Новые и новые призраки. Люди, имевшие право блуждать у него в крови, находиться в плечах, руках, глазах, чертах лица, потому что именно они были его предками.
Автомобиль разрезал ландшафт надвое и небрежно отбрасывал назад. А Инни казалось, будто заодно летит прочь вся жизнь, какую он вел в последние годы. Тетя уже некоторое время молчала. Он видел, как пульсирует кровь в синих жилках на ее запястьях, и думал: «Моя кровь», но у него самого на запястьях ничего не было видно.
— Арнолд Таадс раньше был моим любовником, — сообщила тетя.
Она принялась наводить красоту. Неприятное зрелище. Наносит поверх первой, дрябло-белой, вторую кожу — из оранжевого грима, но не слишком аккуратно, поэтому между оранжевыми пятнами остаются белые полоски.
— Недавно мы с ним встретились, впервые после войны.
При всем желании Инни не мог представить себе любовника этой женщины, а когда увидел Арнолда Таадса, понял почему. Он действительно не мог представить себе человека с такой наружностью, потому что в жизни не видел ничего подобного.

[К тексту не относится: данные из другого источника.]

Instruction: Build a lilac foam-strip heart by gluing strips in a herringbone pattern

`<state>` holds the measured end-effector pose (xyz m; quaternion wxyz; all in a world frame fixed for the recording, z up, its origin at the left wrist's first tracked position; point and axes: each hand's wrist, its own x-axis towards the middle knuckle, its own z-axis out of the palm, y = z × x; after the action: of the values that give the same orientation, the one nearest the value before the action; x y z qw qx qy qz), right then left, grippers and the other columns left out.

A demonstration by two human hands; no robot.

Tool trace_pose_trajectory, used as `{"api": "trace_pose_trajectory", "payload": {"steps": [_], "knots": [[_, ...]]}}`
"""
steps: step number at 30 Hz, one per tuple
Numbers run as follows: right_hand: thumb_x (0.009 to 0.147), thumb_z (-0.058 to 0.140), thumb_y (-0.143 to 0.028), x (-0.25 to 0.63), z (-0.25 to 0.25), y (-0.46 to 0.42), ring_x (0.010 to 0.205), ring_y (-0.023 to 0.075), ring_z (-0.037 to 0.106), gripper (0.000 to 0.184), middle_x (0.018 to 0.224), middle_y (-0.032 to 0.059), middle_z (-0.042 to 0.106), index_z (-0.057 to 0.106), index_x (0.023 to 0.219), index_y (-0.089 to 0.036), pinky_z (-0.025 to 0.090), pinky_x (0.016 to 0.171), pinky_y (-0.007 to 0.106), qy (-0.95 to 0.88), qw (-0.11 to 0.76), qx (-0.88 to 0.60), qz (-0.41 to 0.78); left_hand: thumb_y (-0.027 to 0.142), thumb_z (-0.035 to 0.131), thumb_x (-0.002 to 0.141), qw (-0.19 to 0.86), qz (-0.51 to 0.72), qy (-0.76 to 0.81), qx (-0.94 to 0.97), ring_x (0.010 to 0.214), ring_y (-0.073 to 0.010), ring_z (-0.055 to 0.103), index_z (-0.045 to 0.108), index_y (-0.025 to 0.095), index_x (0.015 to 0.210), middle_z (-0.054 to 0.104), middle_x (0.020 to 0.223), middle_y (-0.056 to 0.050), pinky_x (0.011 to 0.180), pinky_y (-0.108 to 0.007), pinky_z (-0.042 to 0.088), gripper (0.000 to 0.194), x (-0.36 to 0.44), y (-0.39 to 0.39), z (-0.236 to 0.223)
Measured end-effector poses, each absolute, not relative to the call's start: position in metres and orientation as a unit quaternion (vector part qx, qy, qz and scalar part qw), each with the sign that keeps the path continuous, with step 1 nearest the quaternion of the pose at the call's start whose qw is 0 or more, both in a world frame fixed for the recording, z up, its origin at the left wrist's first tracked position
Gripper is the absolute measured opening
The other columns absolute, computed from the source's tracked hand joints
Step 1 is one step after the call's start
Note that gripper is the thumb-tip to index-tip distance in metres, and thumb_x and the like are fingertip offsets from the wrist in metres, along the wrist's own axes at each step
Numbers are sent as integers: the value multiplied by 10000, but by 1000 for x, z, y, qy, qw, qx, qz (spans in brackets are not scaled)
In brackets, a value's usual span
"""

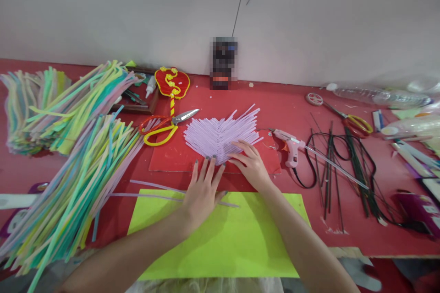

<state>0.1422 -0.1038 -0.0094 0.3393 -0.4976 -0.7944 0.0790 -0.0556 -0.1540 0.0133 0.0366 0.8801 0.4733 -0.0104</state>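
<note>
A heart-like fan of pale purple pipe cleaners [202, 135], slanting to both sides of a middle seam, lies on a red board [172, 158]. My left hand [203, 185] rests with fingers spread, its fingertips at the lower point of the fan. My right hand [250, 162] lies over the fan's lower right side, fingers stretched out and touching the strips. Under my left hand run two loose purple pipe cleaners [147, 185]. They cross onto a yellow-green sheet [220, 247] in front of me.
Bundles of colourful pipe cleaners [79, 183] cover the left side. Scissors [172, 126] lie by the board, below a red fan-shaped ornament [172, 83]. To the right are a pink glue gun [292, 146], dark wires [330, 169], more scissors [354, 123] and a plastic bottle [378, 95].
</note>
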Motion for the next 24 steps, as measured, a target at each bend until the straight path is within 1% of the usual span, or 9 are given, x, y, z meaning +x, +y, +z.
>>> {"api": "trace_pose_trajectory", "payload": {"steps": [3, 11, 18, 24], "knots": [[874, 572, -288, 143, -12, -103, 1211, 239, 507, 158, 1230, 45, 616, 724, 914, -283, 465, 988, 479, -787, 344, -503, 90, 478, 413, 924, 39, -6, 474, 880, 1365, -376, 309, 317, 183, 1449, 326, 1484, -202, 1097, -584, 238, 611, -56, -155, 12], [866, 585, -304, 141, -10, -103, 1204, 240, 512, 144, 1219, 50, 619, 724, 886, -273, 465, 988, 476, -783, 354, -504, 85, 475, 399, 926, 37, -17, 480, 876, 1369, -367, 304, 331, 125, 1439, 317, 1489, -202, 1109, -576, 220, 625, -54, -154, 13], [866, 585, -305, 142, -11, -103, 1206, 242, 508, 139, 1227, 45, 615, 720, 886, -278, 467, 979, 489, -784, 351, -505, 91, 477, 389, 928, 38, -13, 481, 876, 1371, -376, 294, 315, 122, 1445, 308, 1493, -204, 1102, -582, 226, 632, -55, -155, 11], [861, 592, -302, 143, -11, -103, 1228, 245, 487, 134, 1253, 46, 596, 720, 886, -273, 450, 1008, 485, -785, 353, -502, 86, 467, 385, 931, 31, -13, 478, 878, 1371, -378, 293, 334, 107, 1434, 307, 1491, -212, 1102, -581, 226, 620, -55, -155, 10]]}}
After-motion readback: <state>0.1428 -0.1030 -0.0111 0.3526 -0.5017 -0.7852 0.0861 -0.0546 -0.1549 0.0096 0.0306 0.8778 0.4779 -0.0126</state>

Мужчина, который стоял на пороге приземистого дома, белого, утопающего в зелени, и смотрел на часы, ростом не вышел. Один его глаз — правый — был стеклянный, на ногах — деревянные кломпы на толстенной подошве, одет в потертую индейскую куртку с длинной замшевой бахромой. И это в те давно забытые времена, когда люди еще носили костюмы и галстуки. Лицо покрывал загар, но прямо под нарочито здоровой поверхностью бушевало что-то совсем другое — серая, печальная стихия. Живой глаз и мертвый, здоровая и нездоровая кожа, напряженное, требовательное лицо, а голос громкий, раскатистый, явно предназначенный для более крупного тела, чем то, где он сейчас обитал.
— Ты на десять минут раньше, Тереза.
В этот миг у него из-за спины вынырнул огромный пес и метнулся в сад.
— Атос! Ко мне!
Ну и голос — с легкостью перекричит целый батальон. Пес замер, под темно-коричневой курчавой шерстью пробежала дрожь. Опустив голову, пес медленно скрылся в доме. Хозяин повернулся и тоже вошел внутрь. Белая дверь за ним закрылась, мягко и решительно.
— Ох уж эта собака, — жалобно сказала тетя, — собака ему куда важнее.
Она взглянула на часы. В доме послышалась фортепианная музыка, но в окно Инни не удалось ничего разглядеть. Звуки были некрасивые. Слишком резкие, слишком назойливые, без блеска. Музыке положено струиться, а вместо этого она ковыляла и спотыкалась. Тому, кто сейчас играл, нельзя садиться за фортепиано. Но кто это был? Человек с парой стеклянных глаз? Или тот, с нездоровой серой кожей? Или коротышка с кожей гладкой и загорелой? Кто-то другой.